Problem statement> Find all lines below containing the string "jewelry" and return them.

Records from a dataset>
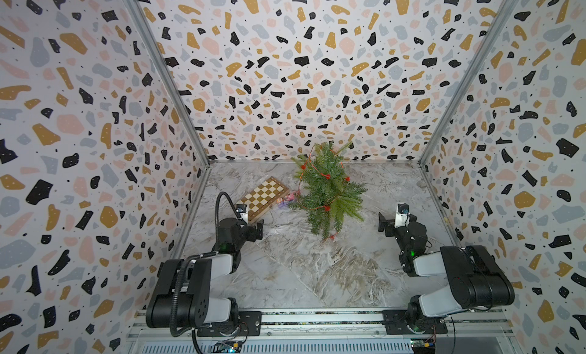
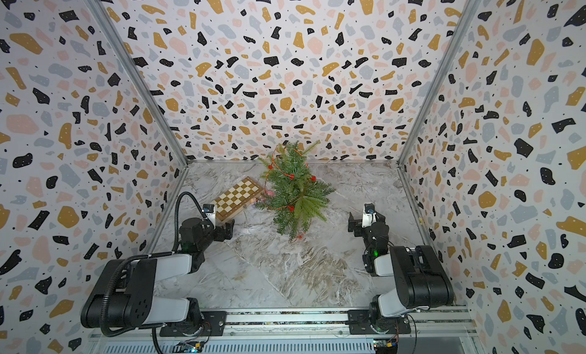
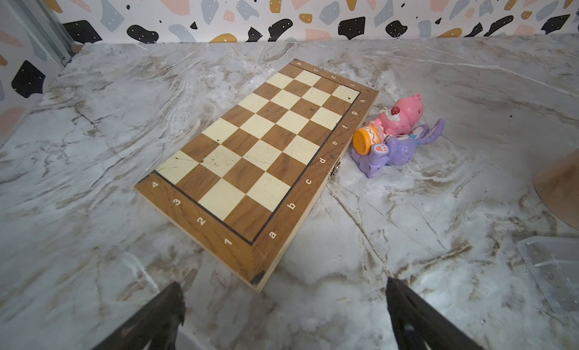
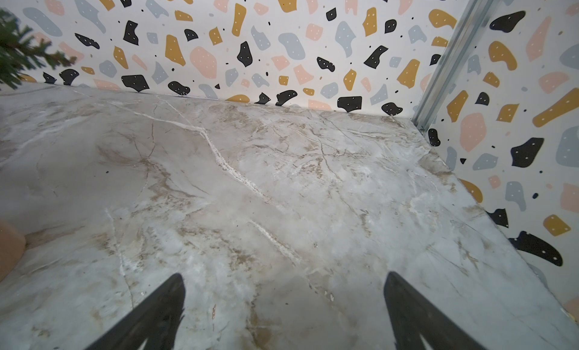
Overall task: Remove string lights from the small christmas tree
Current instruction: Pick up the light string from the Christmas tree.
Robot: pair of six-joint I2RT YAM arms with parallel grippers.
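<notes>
My left gripper (image 1: 260,229) and right gripper (image 1: 381,221) are spread, empty; the string lights (image 1: 326,176) coil down the small christmas tree (image 1: 333,194), at 10 o'clock from the right one, which seems nearer.

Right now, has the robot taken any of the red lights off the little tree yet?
Done: nothing yet. The string lights are wound around the small christmas tree. In hand: nothing. The left claw and right claw are both open and empty, away from the tree. Left: unwinding the whole string, which has one end hanging low on the tree's near side.
</notes>
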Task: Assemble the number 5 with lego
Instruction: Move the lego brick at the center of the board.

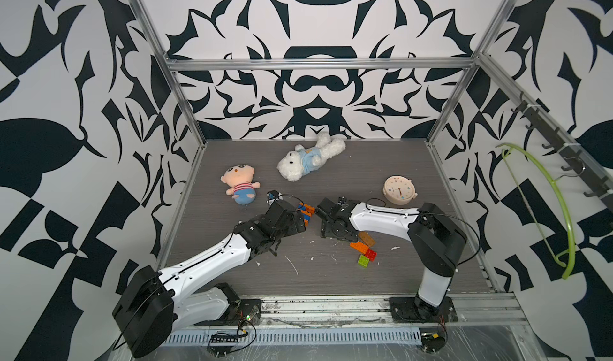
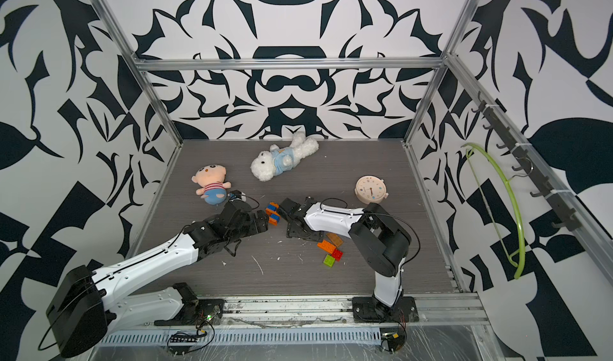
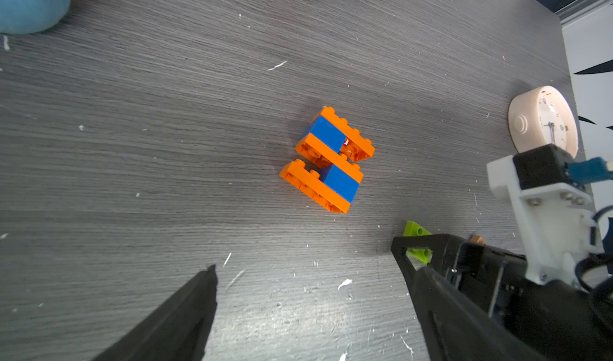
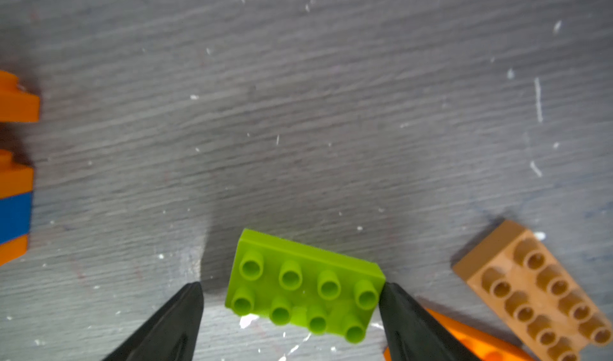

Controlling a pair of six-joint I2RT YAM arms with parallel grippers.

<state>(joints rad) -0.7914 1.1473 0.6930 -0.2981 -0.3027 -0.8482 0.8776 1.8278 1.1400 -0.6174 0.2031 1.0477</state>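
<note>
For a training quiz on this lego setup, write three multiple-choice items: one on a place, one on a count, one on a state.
1. The tan brick lies:
A on the clock
B beside the loose orange brick
C against the striped doll

2. Studs on the green brick in the right wrist view:
A four
B six
C eight

3. The right gripper is:
A open astride the green brick
B shut on the tan brick
C shut on the cluster

Key:
1. B: they sit side by side in both top views.
2. C: two rows of four.
3. A: the jaws stand wider than the brick.

A doll [image 1: 239, 185], a white bear [image 1: 308, 158] and a clock [image 1: 399, 190] lie apart on the table [image 1: 365, 163]; a green hanger [image 1: 572, 240], it seems, hangs outside.
</note>
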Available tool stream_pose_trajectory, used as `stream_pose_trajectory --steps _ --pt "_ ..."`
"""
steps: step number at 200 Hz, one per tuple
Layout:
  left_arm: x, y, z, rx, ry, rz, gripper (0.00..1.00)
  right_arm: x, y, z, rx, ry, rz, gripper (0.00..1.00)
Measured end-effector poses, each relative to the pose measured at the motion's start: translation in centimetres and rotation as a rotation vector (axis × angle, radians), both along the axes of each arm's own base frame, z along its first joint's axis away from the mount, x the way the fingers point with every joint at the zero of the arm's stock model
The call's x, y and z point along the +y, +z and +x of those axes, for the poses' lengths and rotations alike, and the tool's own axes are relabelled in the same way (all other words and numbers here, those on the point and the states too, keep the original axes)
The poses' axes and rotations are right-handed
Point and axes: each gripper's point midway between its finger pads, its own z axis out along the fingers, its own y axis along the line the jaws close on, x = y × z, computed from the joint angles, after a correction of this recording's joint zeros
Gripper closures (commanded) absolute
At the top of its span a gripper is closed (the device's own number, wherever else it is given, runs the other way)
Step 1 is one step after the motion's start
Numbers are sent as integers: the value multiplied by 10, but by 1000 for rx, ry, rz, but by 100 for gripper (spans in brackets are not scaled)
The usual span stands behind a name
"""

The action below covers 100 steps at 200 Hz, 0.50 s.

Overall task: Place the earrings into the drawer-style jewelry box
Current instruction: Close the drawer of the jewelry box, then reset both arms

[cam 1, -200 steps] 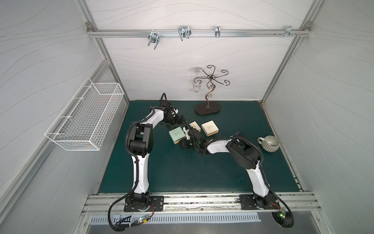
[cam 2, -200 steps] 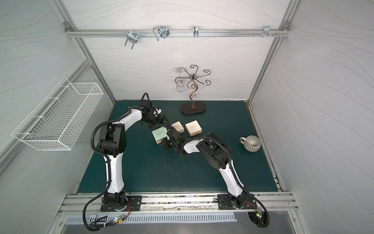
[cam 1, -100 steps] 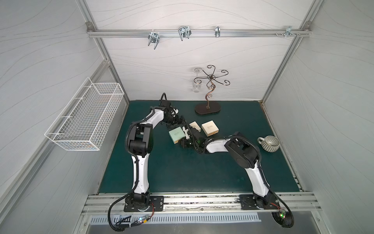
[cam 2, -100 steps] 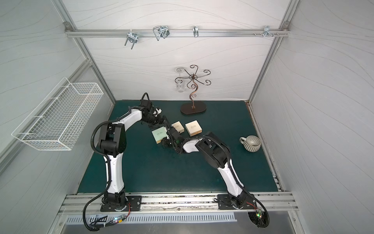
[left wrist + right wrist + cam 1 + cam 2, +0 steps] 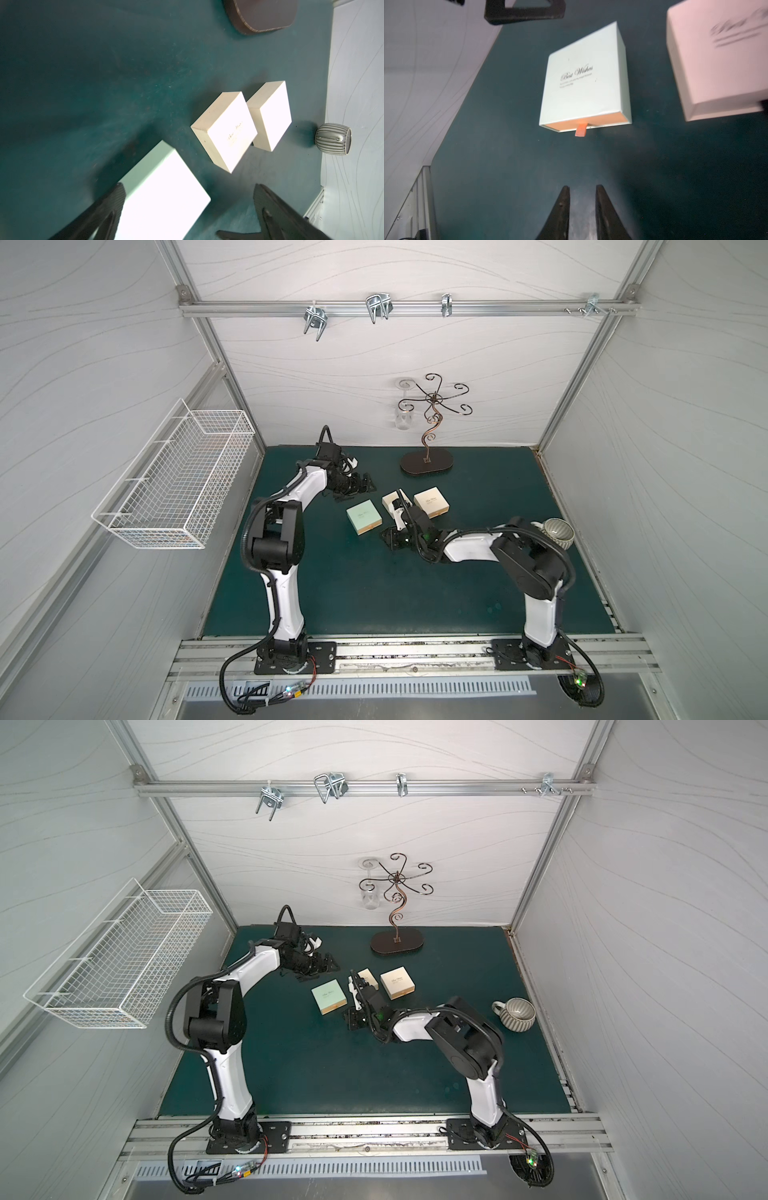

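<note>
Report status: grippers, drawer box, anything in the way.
Left gripper open, beside mint drawer box. Right gripper slightly open, empty, facing orange pull tab. Drawer shut; earrings not in sight. Path to tab clear.

Right wrist view, centre of frame: the lid of the mint-green drawer box [image 5: 585, 76] carries black script reading "Best Wishes". Two smaller printed lines sit beneath it, too fine to read.

Upper right of the same frame: the cream box [image 5: 720, 52] bears dark script over two lines, blurred and illegible.

Left wrist view: faint gold script on the cream box [image 5: 230, 131], unreadable.

Both top views: lid lettering too small to read.
</note>
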Motion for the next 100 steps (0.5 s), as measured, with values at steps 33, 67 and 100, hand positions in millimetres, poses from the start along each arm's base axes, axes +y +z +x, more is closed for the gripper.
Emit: stream_pose_trajectory --steps 33,67,100 --pt "30 39 -13 -176 104 48 1 -55 60 19 -105 -83 17 70" --pt "85 51 -27 -325 310 91 1 -151 116 49 -207 -239 18 63" --pt "120 24 -51 -357 426 214 1 -242 136 59 -295 -396 -104 45"
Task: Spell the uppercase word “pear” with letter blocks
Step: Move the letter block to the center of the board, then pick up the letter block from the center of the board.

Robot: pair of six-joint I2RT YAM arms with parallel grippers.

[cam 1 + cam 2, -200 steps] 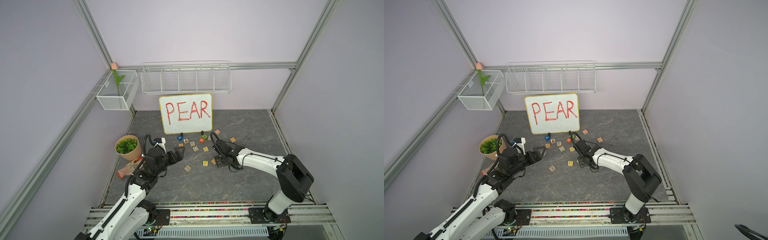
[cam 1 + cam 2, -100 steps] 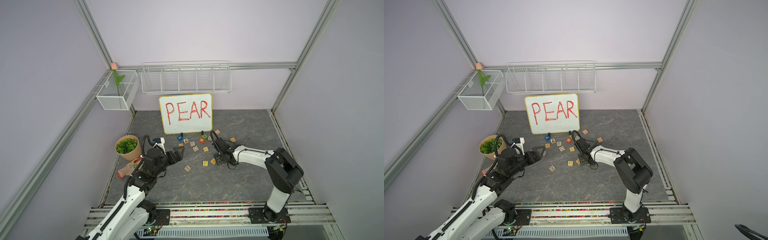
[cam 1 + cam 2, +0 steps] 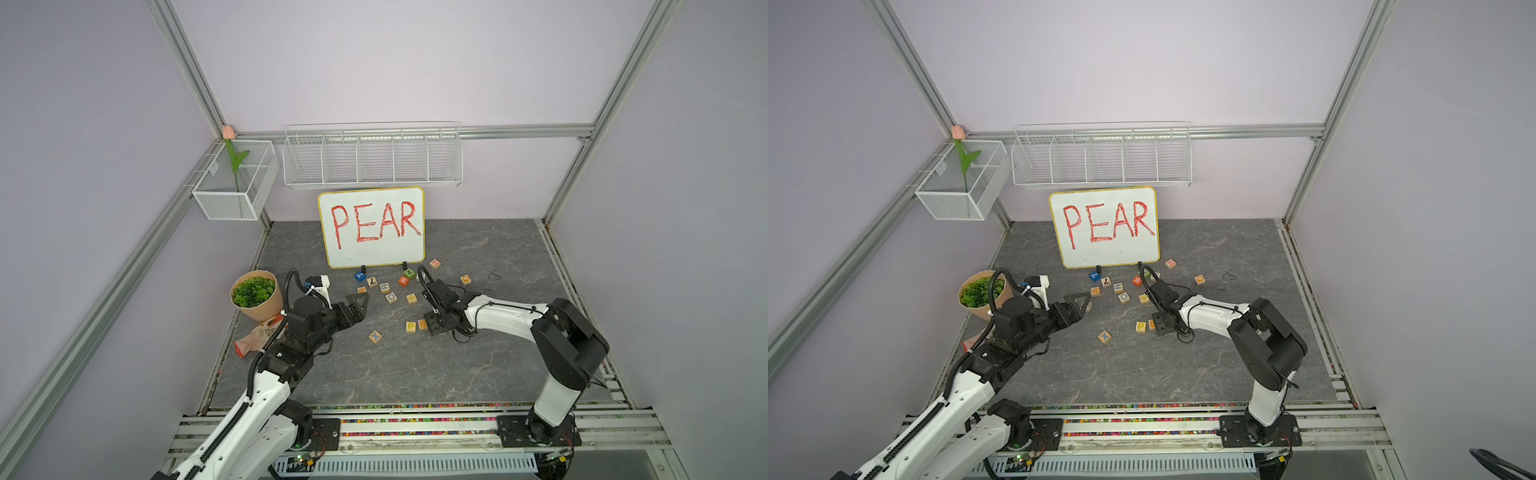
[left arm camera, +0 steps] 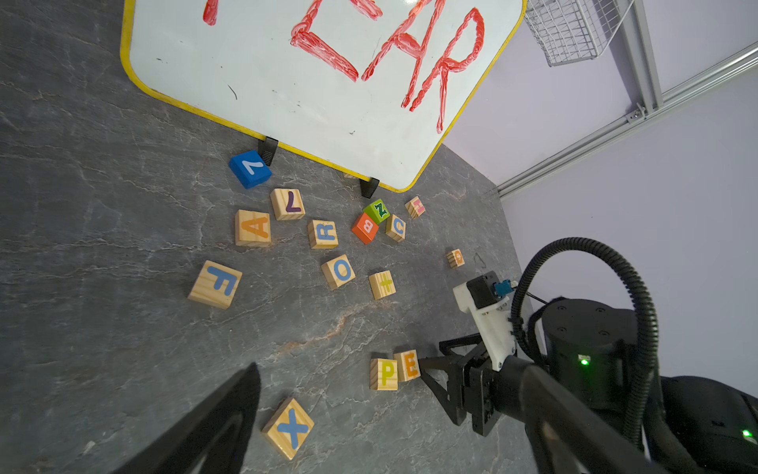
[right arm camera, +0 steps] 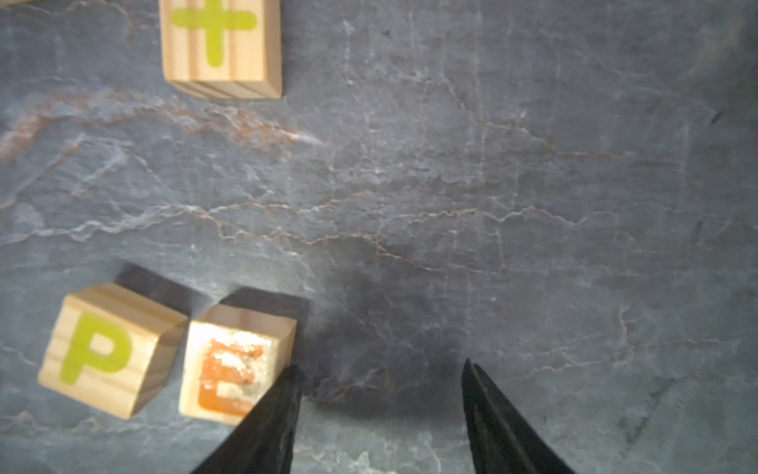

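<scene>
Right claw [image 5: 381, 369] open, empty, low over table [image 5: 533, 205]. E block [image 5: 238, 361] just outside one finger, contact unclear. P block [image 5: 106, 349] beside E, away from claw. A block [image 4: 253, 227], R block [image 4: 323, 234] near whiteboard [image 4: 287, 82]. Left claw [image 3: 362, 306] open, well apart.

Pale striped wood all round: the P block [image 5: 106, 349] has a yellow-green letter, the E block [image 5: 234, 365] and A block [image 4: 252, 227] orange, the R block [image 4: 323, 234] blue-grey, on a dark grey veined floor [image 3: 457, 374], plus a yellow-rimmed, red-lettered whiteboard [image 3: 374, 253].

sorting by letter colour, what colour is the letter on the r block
Blue, on pale wood; the R block shows best in the left wrist view.
</scene>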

Answer to this exercise>
Overall task: Place the earrings into the drawer-style jewelry box
Current instruction: Close the drawer of the jewelry box, then reset both arms

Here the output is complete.